Given entries:
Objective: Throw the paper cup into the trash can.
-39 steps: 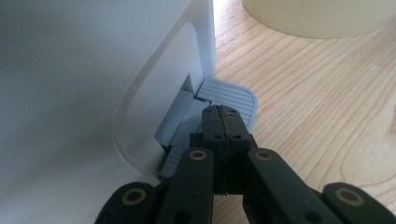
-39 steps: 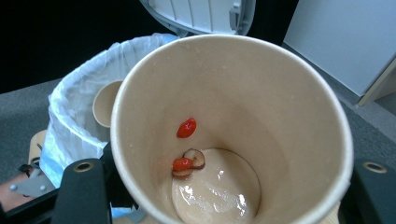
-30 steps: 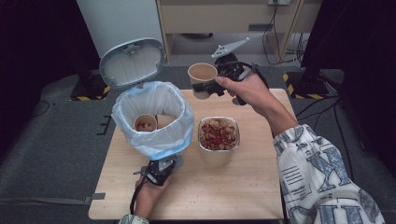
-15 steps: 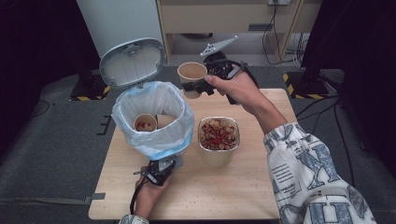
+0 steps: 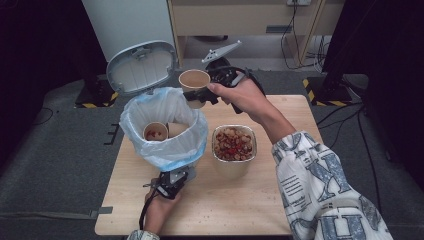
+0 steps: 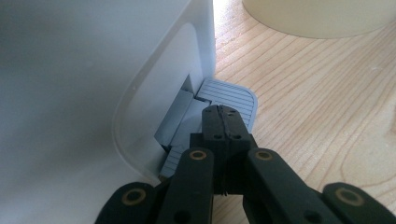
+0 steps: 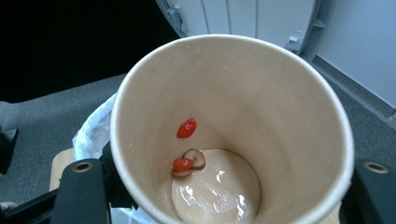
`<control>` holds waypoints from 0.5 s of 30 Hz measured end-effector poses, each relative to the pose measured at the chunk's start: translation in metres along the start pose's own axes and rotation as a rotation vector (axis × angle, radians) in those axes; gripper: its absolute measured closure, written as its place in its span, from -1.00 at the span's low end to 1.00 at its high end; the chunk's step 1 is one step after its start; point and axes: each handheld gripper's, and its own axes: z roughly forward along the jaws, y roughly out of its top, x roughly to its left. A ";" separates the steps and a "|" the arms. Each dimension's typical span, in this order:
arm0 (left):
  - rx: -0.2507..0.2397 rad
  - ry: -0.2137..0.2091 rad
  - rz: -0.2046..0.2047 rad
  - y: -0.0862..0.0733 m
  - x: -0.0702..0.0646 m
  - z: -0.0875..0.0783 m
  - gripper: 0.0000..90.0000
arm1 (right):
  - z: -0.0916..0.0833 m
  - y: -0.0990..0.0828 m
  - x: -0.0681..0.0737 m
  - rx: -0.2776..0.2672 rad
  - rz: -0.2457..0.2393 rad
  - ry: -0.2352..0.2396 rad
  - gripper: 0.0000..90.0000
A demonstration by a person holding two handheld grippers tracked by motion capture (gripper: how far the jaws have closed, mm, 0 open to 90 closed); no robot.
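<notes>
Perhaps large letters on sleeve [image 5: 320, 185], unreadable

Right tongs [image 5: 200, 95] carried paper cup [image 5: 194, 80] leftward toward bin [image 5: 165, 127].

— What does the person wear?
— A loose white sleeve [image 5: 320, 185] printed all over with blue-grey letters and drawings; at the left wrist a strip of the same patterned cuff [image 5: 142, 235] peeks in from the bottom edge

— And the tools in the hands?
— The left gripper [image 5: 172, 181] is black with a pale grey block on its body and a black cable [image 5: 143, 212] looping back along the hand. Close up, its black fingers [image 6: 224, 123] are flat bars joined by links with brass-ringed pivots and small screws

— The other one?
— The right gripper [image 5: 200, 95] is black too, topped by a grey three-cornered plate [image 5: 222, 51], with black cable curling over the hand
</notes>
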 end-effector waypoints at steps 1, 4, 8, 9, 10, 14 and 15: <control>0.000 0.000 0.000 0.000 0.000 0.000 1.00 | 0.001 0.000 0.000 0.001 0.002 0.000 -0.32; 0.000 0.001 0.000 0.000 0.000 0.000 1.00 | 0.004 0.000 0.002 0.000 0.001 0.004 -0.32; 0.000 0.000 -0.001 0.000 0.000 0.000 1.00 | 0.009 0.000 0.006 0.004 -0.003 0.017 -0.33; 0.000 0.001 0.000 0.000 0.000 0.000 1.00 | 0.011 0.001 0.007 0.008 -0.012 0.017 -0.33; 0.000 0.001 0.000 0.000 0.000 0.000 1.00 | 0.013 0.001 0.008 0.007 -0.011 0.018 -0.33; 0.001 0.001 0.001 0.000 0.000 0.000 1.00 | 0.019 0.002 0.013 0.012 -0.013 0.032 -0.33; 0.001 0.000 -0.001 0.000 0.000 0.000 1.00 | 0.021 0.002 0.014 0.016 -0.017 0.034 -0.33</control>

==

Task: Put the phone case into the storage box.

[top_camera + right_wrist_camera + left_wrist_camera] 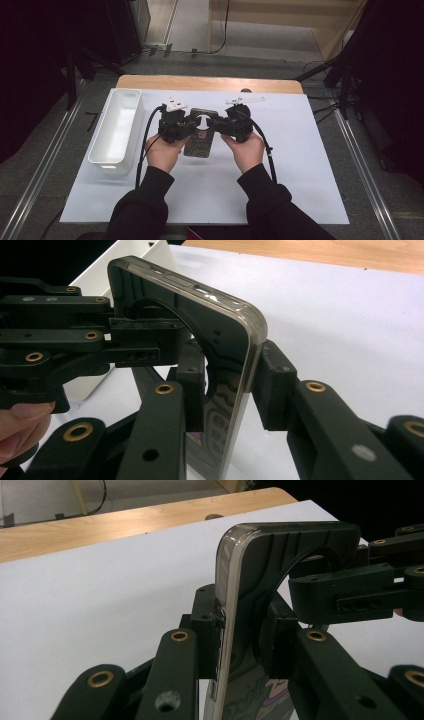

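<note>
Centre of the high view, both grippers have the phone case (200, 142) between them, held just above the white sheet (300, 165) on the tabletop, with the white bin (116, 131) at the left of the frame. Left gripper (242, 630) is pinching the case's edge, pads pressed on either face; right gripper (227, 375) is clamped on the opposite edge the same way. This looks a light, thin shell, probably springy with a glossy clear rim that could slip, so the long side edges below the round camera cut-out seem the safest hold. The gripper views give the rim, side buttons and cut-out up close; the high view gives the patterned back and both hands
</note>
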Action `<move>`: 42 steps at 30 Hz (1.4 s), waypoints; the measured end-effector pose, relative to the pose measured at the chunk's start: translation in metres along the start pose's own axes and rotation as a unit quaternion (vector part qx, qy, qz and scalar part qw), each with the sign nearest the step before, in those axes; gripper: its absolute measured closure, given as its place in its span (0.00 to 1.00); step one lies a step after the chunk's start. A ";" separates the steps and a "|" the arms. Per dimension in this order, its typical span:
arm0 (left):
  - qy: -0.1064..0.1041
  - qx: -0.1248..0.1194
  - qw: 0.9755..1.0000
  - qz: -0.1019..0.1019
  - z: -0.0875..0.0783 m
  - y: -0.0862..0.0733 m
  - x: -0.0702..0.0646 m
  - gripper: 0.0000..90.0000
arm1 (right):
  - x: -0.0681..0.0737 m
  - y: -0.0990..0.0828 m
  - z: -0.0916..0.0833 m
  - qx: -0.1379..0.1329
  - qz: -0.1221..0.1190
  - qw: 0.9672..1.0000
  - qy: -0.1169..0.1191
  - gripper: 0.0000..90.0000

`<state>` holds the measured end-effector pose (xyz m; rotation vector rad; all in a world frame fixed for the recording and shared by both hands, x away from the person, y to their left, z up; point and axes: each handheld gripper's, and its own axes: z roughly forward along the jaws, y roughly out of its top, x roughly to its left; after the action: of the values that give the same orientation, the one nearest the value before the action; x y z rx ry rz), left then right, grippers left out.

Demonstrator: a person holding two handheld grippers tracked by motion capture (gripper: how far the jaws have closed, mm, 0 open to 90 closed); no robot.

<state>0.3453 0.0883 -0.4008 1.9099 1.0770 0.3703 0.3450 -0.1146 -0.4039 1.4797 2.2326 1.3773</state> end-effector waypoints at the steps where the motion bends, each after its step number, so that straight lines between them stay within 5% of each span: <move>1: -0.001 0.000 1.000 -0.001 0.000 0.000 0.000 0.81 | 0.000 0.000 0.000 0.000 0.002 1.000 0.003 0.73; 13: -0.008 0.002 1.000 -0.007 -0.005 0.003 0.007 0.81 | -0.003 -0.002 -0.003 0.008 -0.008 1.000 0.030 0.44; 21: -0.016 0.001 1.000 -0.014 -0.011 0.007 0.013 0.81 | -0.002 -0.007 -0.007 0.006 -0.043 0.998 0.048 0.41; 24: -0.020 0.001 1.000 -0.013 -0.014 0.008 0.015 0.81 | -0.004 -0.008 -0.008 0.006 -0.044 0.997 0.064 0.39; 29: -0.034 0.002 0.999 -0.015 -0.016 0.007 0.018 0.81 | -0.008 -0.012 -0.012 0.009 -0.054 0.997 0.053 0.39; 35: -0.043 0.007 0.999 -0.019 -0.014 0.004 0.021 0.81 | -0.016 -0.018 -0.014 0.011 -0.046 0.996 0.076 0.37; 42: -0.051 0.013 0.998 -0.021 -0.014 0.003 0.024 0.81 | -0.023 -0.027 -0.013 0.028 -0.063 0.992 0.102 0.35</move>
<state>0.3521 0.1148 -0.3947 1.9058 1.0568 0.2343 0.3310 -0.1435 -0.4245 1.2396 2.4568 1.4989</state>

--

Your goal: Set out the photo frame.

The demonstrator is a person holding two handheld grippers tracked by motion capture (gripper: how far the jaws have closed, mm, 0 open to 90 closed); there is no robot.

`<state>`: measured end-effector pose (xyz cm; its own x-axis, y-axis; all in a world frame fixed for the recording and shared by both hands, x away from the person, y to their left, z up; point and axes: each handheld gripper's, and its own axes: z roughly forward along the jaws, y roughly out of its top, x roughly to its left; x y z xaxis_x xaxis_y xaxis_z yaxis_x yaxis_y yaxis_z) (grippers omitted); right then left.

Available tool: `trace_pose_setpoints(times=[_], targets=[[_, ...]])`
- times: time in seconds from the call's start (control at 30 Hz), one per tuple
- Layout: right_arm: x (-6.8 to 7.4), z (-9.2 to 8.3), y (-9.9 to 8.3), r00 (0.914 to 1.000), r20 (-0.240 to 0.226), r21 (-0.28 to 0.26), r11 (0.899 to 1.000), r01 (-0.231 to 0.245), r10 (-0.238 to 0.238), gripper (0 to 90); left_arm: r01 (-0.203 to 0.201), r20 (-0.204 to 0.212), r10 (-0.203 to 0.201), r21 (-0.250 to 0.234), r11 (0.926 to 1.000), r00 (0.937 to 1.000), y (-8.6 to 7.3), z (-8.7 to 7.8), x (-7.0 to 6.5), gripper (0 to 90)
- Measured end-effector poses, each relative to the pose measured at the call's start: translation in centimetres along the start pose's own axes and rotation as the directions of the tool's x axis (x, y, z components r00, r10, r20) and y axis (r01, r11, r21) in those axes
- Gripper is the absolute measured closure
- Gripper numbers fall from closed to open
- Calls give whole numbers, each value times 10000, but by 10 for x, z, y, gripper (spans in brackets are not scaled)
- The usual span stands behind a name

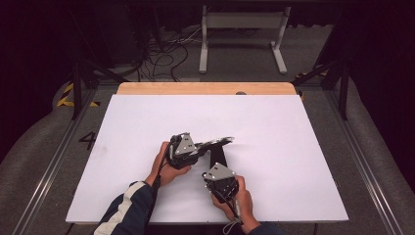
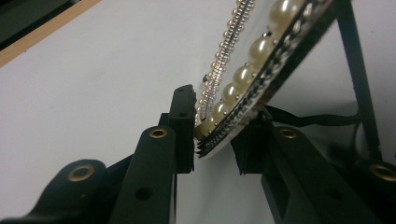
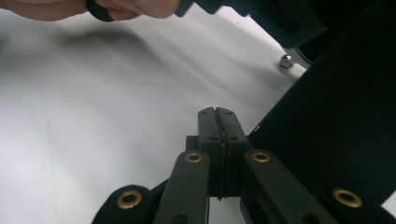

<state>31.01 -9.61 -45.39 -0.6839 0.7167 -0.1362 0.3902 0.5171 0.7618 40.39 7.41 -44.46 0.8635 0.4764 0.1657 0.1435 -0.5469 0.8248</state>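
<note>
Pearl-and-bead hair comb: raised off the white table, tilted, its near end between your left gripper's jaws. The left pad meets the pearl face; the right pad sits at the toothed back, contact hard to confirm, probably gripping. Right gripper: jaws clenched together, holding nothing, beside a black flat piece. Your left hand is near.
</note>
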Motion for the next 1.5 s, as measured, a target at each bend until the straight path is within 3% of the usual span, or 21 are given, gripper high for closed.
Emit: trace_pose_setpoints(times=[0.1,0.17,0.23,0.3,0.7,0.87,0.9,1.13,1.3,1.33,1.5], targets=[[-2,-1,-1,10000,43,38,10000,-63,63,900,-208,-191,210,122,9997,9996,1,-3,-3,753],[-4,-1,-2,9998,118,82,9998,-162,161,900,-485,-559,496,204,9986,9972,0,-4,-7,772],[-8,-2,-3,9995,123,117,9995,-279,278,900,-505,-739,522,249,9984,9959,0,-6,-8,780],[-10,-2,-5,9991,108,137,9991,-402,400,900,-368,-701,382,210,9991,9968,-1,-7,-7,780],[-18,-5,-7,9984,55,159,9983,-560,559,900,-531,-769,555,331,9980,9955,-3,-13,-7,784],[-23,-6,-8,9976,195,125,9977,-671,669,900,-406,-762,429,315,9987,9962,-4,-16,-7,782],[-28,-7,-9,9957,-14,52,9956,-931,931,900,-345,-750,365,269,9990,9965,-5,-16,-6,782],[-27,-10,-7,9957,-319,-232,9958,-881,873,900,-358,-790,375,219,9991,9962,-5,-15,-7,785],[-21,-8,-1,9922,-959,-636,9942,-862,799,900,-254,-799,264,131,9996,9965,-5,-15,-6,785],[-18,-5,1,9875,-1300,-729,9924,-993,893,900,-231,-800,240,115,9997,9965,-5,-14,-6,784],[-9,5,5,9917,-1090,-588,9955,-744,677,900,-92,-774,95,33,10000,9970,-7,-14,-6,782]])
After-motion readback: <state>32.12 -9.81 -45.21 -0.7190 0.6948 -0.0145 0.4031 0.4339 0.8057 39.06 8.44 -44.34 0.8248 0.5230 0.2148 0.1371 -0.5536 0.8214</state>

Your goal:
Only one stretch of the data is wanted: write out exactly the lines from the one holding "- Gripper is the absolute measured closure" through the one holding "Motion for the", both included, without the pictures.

Result for this exercise:
- Gripper is the absolute measured closure
- Gripper numbers fall from closed to open
- Calls give whole numbers, each value times 10000, but by 10 for x, z, y, gripper (spans in brackets are not scaled)
- The usual span stands behind a name


<state>31.01 -9.61 -45.39 -0.6839 0.7167 -0.1362 0.3902 0.5171 0.7618 40.39 7.41 -44.46 0.8635 0.4764 0.1657 0.1435 -0.5469 0.8248</state>
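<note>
Pearl-and-bead hair comb: raised off the white table, tilted, its near end between your left gripper's jaws. The left pad meets the pearl face; the right pad sits at the toothed back, contact hard to confirm, probably gripping. Right gripper: jaws clenched together, holding nothing, beside a black flat piece. Your left hand is near.
</note>
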Motion for the next 1.5 s, as measured, a target at each bend until the straight path is within 3% of the usual span, or 21 are given, gripper high for closed.

That makes the output complete.